LECTURE : 1940 – Vérités et légendes, de Rémy Porte


Cette année 2020 marque le 80e anniversaire de la campagne de France. Si la plupart des commémorations ont été annulées à cause de la crise sanitaire, la campagne de 40 n’est toutefois pas oubliée. Les anniversaires sont l’occasion de mettre à nouveau en lumière certains événements de notre histoire, permettant de les aborder sous un prisme nouveau ou de mieux les comprendre.

Particulièrement sensible, la campagne de 1940 qui voit la France, « première armée du monde », s’effondrer en quelques semaines laisse des blessures profondes dans la mémoire et l’imaginaire collectif français. Il s’agit par la même occasion d’un terreau fertile à la création d’idées reçues ou de « mythes » qu’il est important aujourd’hui de décrypter, voire de combattre.

Par son ouvrage, 1940. Vérités et légendes, Rémy Porte, que l’on ne présente plus, reprend les points et questions que l’on retrouve le plus souvent à propos de cette campagne. C’est en 30 points rédigés sous forme de questions que l’historien reprend un à un ces mythes et poncifs parfois tenaces. Chaque chapitre ou point s’ouvre sur une citation toujours choisie avec soin comme celle du général Estienne, en ouverture à la question sur le nombre de chars et d’avions : « Imaginez, messieurs, le formidable avantage stratégique et tactique que prendraient sur les lourdes armées du plus récent passé 100 000 hommes capables de couvrir quatre-vingt kilomètres en une seule nuit avec armes et bagages dans une direction et à tout moment. Il suffirait pour cela de 8 000 camions ou tracteurs automobiles et de 4 000 chars à chenilles montés par une troupe de choc de 25 000 hommes » Général Estienne, inspecteur des chars, dans une conférence prononcée devant le roi Albert à Bruxelles (1922).

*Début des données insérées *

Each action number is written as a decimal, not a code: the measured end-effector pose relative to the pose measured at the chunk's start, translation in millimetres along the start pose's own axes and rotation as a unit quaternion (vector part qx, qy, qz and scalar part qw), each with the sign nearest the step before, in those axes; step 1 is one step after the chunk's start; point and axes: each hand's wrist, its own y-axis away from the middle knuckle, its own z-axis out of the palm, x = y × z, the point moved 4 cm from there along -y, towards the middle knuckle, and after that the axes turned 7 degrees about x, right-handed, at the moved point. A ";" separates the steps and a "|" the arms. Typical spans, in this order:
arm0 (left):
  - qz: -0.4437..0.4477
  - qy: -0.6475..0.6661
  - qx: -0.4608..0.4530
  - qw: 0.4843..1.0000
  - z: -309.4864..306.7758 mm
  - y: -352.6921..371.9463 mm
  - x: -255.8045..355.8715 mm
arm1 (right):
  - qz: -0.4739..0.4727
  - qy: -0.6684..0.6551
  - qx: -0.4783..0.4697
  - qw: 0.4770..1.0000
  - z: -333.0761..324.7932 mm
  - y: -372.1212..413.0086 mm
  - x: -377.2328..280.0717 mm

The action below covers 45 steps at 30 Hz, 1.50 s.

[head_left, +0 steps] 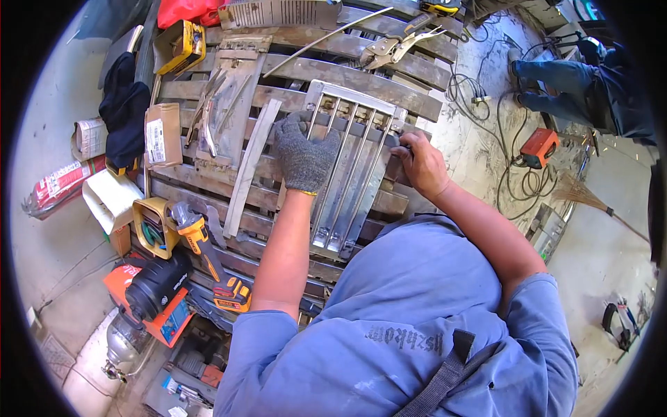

L’ouvrage est parfaitement documenté, s’appuyant sur une longue bibliographie spécialisée, les travaux de recherches de revues comme GBM ou des auteurs comme Oliver Forcade ou Max Schiavon. Parmi les points abordés, l’auteur remet en cause les théories des différents bords politiques par exemple, l’influence du front populaire sur le réarmement, l’existence d’une « 5e colonne » ou la sympathie d’une certaine élite militaire vis-à-vis de l’Allemagne nationale-socialiste. Les questions diplomatiques ne sont pas en reste avec l’analyse des relations françaises avec ses alliés ou anciens alliés. Le « pacifisme » est aussi abordé, avec le poids de l’expérience de la première guerre mondiale qui pèse énormément et irrémédiablement sur la France la veille de cette campagne de 1940. L’héritage de la Grande Guerre est d’ailleurs abordé à plusieurs reprises notamment à propos des doctrines d’emploi des chars ou l’impact sur les officiers incarnant alors les plus hautes responsabilités. Quand est-il de Gamelin, adjoint victorieux de Joffre au cours de la bataille de la Marne incapable de provoquer un sursaut à son tour pendant cette campagne de France ? Plusieurs points lui sont consacrés, notamment en comparaison avec le général Weygand.

Rémy Porte distille son analyse parmi ces points, partageant les responsabilités et les erreurs des errements de 40 sur les différentes personnalités sans jamais chercher de bouc émissaire. Il était bien évidement nécessaire d’aborder la question des chars, sujet particulièrement propice à véhiculer des clichés : les chars français étaient mauvais, mal organisés, mal pensés, mal conduits… et la question de la ligne Maginot, devenue quasiment l’emblème de l’impréparation et de la défaite française. Il est intéressant de souligner l’abondance bibliographie sur ces deux dernières questions qui poussent le lecteur à creuser par lui-même.

Malgré beaucoup d’informations condensées et synthétisées, l’ouvrage de Rémy Porte est agréable à lire, accessible et s’adapte à tous les publics. Si l’on doit formuler une critique, on peut regretter l’absence d’un point particulier sur la marine française ou un point précis sur l’héritage de la Grande Guerre tel que « L’armée française était-elle traumatisée par l’expérience des tranchées ? ».

Il va de soi que l’ouvrage de Rémy Porte est d’utilité publique en ce temps de commémoration. Cette analyse tout en nuance permettra, on l’espère, d’aborder le débat de la campagne de 1940 plus sereinement.